V_grid = sum(w_i * V_i) / sum(w_i)

where the sum runs over all observations within the search radius.

Multi-pass refinement with gamma

A single Barnes pass produces a smooth field but may not fit the observations closely enough for mesoscale analysis. The standard approach is a two-pass scheme:

  1. First pass uses kappa to produce a smooth background field.
  2. Second pass computes residuals (observed minus first-pass estimate at each station), then performs Barnes analysis on the residuals using an effective smoothing parameter of kappa * gamma.

The gamma parameter (typically 0.2--0.4) tightens the Gaussian on the second pass, allowing the analysis to recover smaller-scale features that the first pass smoothed away. The final field is the sum of the first-pass field and the second-pass correction.

In the metrust implementation, the caller is responsible for computing residuals between passes. The barnes_point function in crates/wx-math/src/interpolate.rs performs a single-pass weighted average. For a two-pass analysis, the caller calls it twice: once with kappa, once with kappa * gamma on the residual values.

The unified inverse_distance_to_points function (kind=1) computes w = exp(-d^2 / (kappa * gamma)) in a single call, which is the second-pass weighting. For first-pass use, pass gamma=1.0.

Why Barnes analysis is used in mesoanalysis

Surface mesoanalysis merges approximately 1,700 ASOS/AWOS stations across the CONUS with a model first-guess field (typically RAP or HRRR). The stations are irregularly spaced -- dense in urban areas, sparse in the mountain West -- and the first-guess field provides physically consistent values in data-void regions. Barnes analysis handles this naturally: where stations are dense, the analysis tracks observations; where stations are sparse, the smooth Gaussian decay lets the first-guess field dominate.

Operational kappa values

The smoothing parameter kappa has units of distance-squared (matching the coordinate system of the input). Typical values depend on the application:

Application Approximate kappa Notes
Synoptic-scale (500 km features) 500,000--1,000,000 m^2 Very smooth, suitable for frontal analysis
Mesoscale (50--200 km features) 50,000--200,000 m^2 Standard SPC mesoanalysis range
Storm-scale (10--50 km features) 5,000--50,000 m^2 Tight fit, requires dense observations

When using projected coordinates (metres), kappa is in m^2. When using degree coordinates, kappa is in degrees^2. The default in the Python binding is kappa=100000.0.

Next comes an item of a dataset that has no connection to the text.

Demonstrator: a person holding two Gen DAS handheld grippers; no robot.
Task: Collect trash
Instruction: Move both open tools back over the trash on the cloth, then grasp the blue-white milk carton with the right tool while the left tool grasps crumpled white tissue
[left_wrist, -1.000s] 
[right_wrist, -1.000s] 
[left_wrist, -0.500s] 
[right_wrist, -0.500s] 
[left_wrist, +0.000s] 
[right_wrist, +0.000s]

A typical gamma value is 0.2, meaning the second pass uses a smoothing scale sqrt(0.2) ~ 0.45 times as wide as the first pass.

Implementation: brute-force beats KD-tree

The Rust implementation uses a brute-force linear scan: for each grid point, it computes the distance to every observation station, filters by the search radius, and accumulates the weighted average.

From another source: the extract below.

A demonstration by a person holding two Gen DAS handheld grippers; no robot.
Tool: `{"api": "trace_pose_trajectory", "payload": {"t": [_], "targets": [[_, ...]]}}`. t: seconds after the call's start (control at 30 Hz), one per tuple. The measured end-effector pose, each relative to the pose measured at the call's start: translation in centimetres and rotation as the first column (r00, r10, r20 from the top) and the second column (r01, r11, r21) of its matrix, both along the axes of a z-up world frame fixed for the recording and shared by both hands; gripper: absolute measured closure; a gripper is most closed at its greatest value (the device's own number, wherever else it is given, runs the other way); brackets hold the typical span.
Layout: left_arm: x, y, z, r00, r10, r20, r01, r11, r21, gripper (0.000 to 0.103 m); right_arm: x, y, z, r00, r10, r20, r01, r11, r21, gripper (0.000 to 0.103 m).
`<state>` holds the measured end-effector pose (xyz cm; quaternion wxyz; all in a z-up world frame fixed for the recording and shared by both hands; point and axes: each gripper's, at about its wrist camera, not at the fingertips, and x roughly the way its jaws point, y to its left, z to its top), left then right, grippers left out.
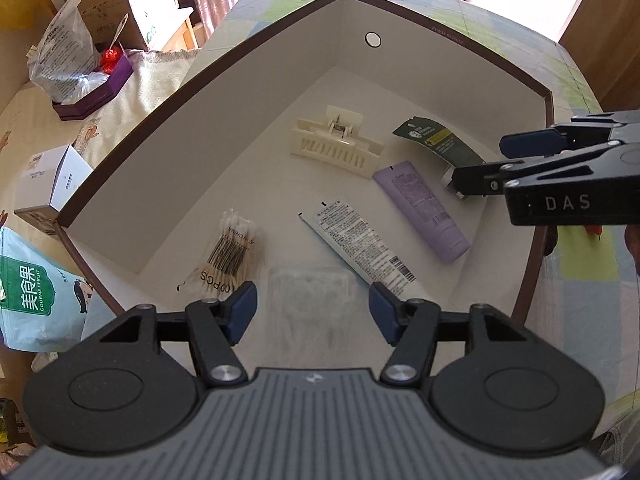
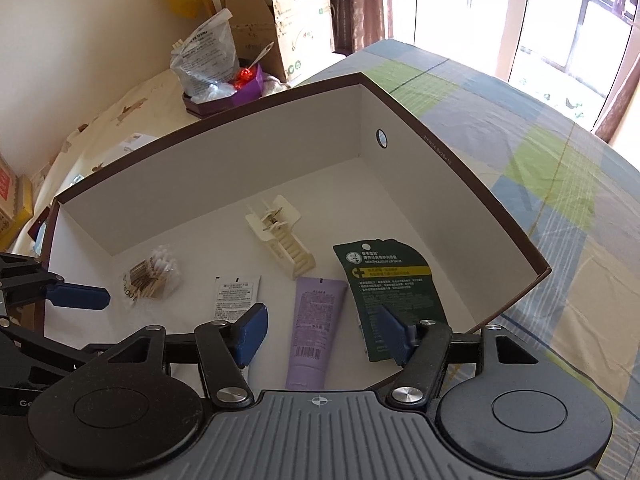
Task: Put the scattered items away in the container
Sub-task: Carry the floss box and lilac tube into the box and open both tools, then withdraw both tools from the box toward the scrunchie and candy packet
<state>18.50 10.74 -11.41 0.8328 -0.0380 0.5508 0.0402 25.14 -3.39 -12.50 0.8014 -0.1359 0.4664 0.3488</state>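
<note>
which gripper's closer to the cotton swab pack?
Left. The left gripper hangs open just beside the cotton swab pack; the right gripper is across the box, over the purple tube.

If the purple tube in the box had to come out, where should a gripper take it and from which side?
Probably across the middle of the purple tube, coming straight down from above. It lies flat on the box floor with bare floor along both long sides, so fingers can straddle its narrow width.

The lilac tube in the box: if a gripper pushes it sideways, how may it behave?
The lilac tube lies flat on the box floor, so it probably slides rather than rolls. It looks like soft plastic, so it may dent when squeezed. Its smooth skin may slip.
</note>
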Motion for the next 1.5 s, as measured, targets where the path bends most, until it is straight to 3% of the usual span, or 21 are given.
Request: {"api": "trace_pose_trajectory", "payload": {"t": [0.03, 0.27, 0.3, 0.33, 0.4, 0.97, 1.5], "targets": [[-0.1, -0.1, 0.2, 1.0, 0.0, 0.001, 0.0, 1.0, 0.003, 0.028, 0.0, 0.0, 0.1, 1.0, -0.001, 0.002, 0.001, 1.0, -0.001, 0.036], [-0.5, -0.4, 0.9, 1.0, -0.012, 0.009, 0.012, 1.0, 0.01, 0.025, -0.4, -0.2, 0.3, 1.0, 0.006, 0.018, -0.006, 1.0, -0.016, 0.035], [-0.5, -0.4, 1.0, 1.0, -0.011, 0.01, 0.011, 1.0, 0.011, 0.025, -0.5, -0.3, 0.4, 1.0, 0.008, 0.02, -0.008, 1.0, -0.019, 0.031], [-0.6, -0.4, 1.0, 1.0, -0.01, 0.012, 0.01, 1.0, 0.009, 0.025, -0.6, -0.4, 0.5, 1.0, 0.011, 0.029, -0.01, 1.0, -0.018, 0.02], [-0.7, -0.3, 1.2, 1.0, -0.008, 0.015, 0.008, 1.0, 0.011, 0.024, -1.0, -0.6, 0.8, 0.998, 0.017, 0.06, -0.016, 1.0, -0.011, 0.014], [-2.2, -0.2, 3.0, 0.999, 0.007, 0.053, -0.009, 0.999, 0.049, 0.02, -3.8, -3.0, 3.3, 0.991, 0.022, 0.13, -0.021, 1.0, -0.01, 0.014], [-5.7, -1.2, 5.3, 0.996, 0.006, 0.085, -0.012, 0.998, 0.069, 0.017, -7.3, -5.0, 5.6, 0.992, -0.016, 0.125, 0.013, 0.999, 0.031, 0.013]]}}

This is O(n_grid * n_stations) -- seemingly wasteful. A KD-tree would reduce per-grid-point lookups to O(log n_stations). However, for the typical CONUS mesoanalysis problem (~1,700 stations), the KD-tree construction and traversal overhead exceeds the cost of a simple linear scan. The branch-heavy tree traversal also defeats CPU branch prediction and cache prefetching, while the linear scan is perfectly predictable and cache-friendly.

The breakeven point is roughly 10,000--50,000 stations. Below that, brute force wins.

Rayon parallelism

Each grid point's computation is completely independent: it reads from the shared observation arrays and writes to its own output slot. This is an embarrassingly parallel workload. The inverse_distance_to_points function in crates/wx-math/src/interpolate.rs uses Rayon's par_iter over grid points:

grid_x
    .par_iter()
    .zip(grid_y.par_iter())
    .map(|(&gx, &gy)| {
        // brute-force scan over all observations
        // compute weighted average
    })
    .collect()

Rayon automatically partitions the grid points across available CPU cores. On an 8-core machine, this yields roughly 6--7x speedup over the single-threaded version (the remaining overhead is work-stealing and memory allocation).

Performance

On a typical CONUS mesoanalysis grid:

  • Grid size: 1.9 million points (1300 x 1500 at ~3 km spacing)
  • Stations: ~1,674 ASOS/AWOS reports
  • Wall time: ~1.7 seconds (8-core Rayon, brute-force)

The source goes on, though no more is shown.